# Problem to solve
When a picture appears in the listing, leave it out and copy the rest exactly as it stands.

··········

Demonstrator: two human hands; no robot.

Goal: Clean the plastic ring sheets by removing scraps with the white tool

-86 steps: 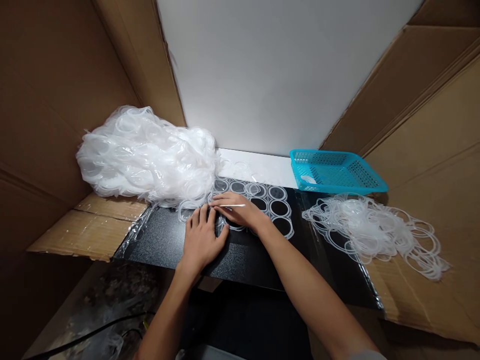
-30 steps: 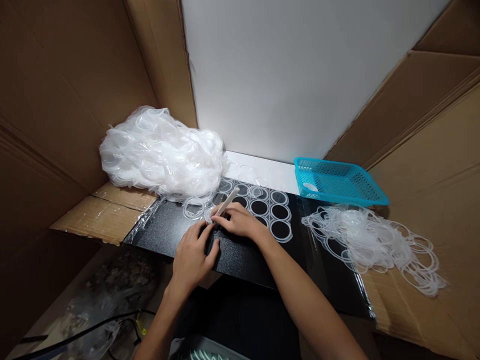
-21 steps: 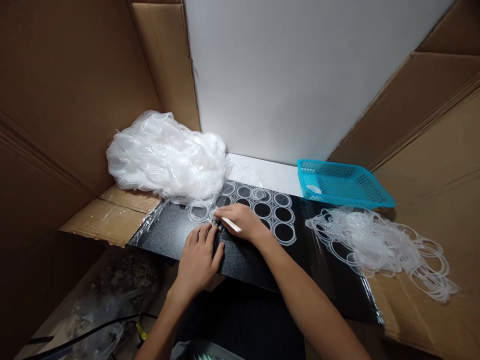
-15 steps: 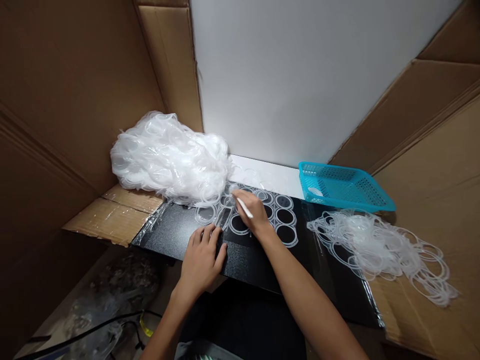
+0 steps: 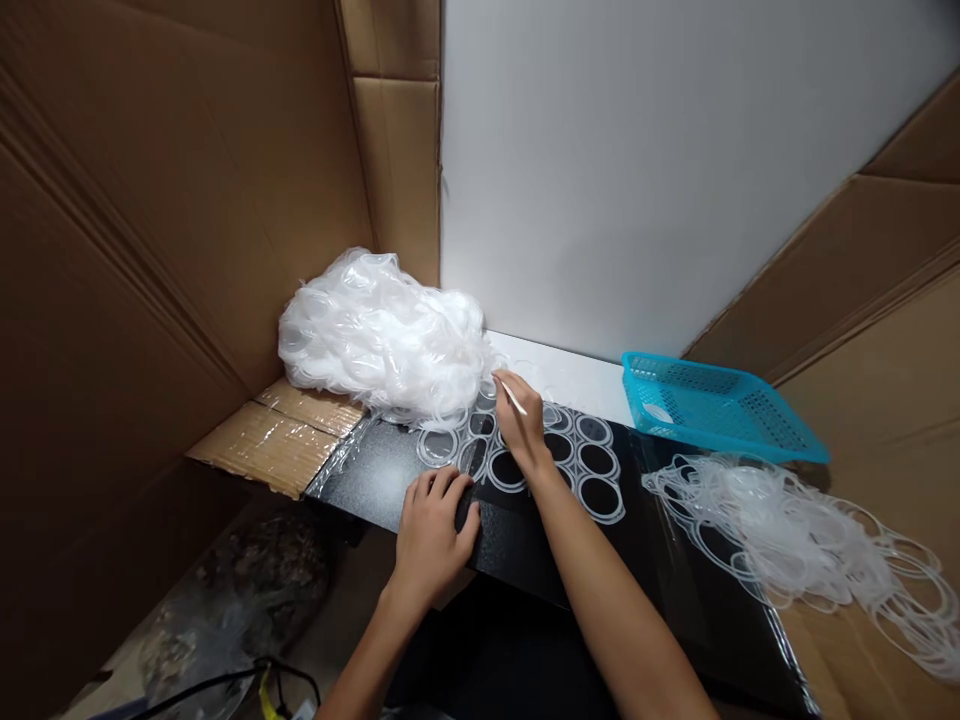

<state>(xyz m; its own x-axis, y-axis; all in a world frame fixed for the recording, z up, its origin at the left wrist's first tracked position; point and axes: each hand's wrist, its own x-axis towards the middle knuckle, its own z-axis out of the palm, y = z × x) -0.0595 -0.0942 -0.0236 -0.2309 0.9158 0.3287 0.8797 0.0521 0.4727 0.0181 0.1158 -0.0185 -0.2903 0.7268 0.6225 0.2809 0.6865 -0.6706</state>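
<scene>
On the white stick (image 5: pixel 515 398), any marking is too small for me to read. The stick lies within my right hand (image 5: pixel 521 415), pinched at the fingertips and slanting back across the hand. That hand is over the far left part of the ring sheet (image 5: pixel 575 452), a set of joined translucent rings lying flat on the black worktop (image 5: pixel 517 540). My left hand (image 5: pixel 433 520) grasps nothing visible; its fingers are loosely spread on the worktop just beside the sheet's near edge, contact undetermined. The white pile (image 5: pixel 390 345) stands to the left, the tangled ring heap (image 5: pixel 795 535) to the right. Behind that heap, the blue basket (image 5: pixel 739 442) contains a pale piece (image 5: pixel 658 412).
</scene>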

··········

# Answer space
Demonstrator: two human hands; no robot.

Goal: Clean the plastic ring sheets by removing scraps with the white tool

-86 steps: 
-30 steps: 
-21 steps: 
-15 steps: 
+0 steps: 

<state>(xyz m; its own x-axis, y-axis; all in a world frame fixed for the recording, z up, its origin at the left wrist's first tracked position; point and axes: each hand's wrist, its own x-axis towards the middle knuckle, its own z-axis out of the palm, y = z × x) -0.0595 -0.0942 -0.0236 -0.2309 0.9158 0.3287 0.8797 0.0521 0.4727 0.0181 0.1158 -0.0185 -0.2903 0.7268 0.6225 0.2809 0.6865 -0.6706</state>
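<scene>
On the white stick (image 5: pixel 515 398), any marking is too small for me to read. The stick lies within my right hand (image 5: pixel 521 415), pinched at the fingertips and slanting back across the hand. That hand is over the far left part of the ring sheet (image 5: pixel 575 452), a set of joined translucent rings lying flat on the black worktop (image 5: pixel 517 540). My left hand (image 5: pixel 433 520) grasps nothing visible; its fingers are loosely spread on the worktop just beside the sheet's near edge, contact undetermined. The white pile (image 5: pixel 390 345) stands to the left, the tangled ring heap (image 5: pixel 795 535) to the right. Behind that heap, the blue basket (image 5: pixel 739 442) contains a pale piece (image 5: pixel 658 412).
</scene>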

Nothing further remains in this exercise.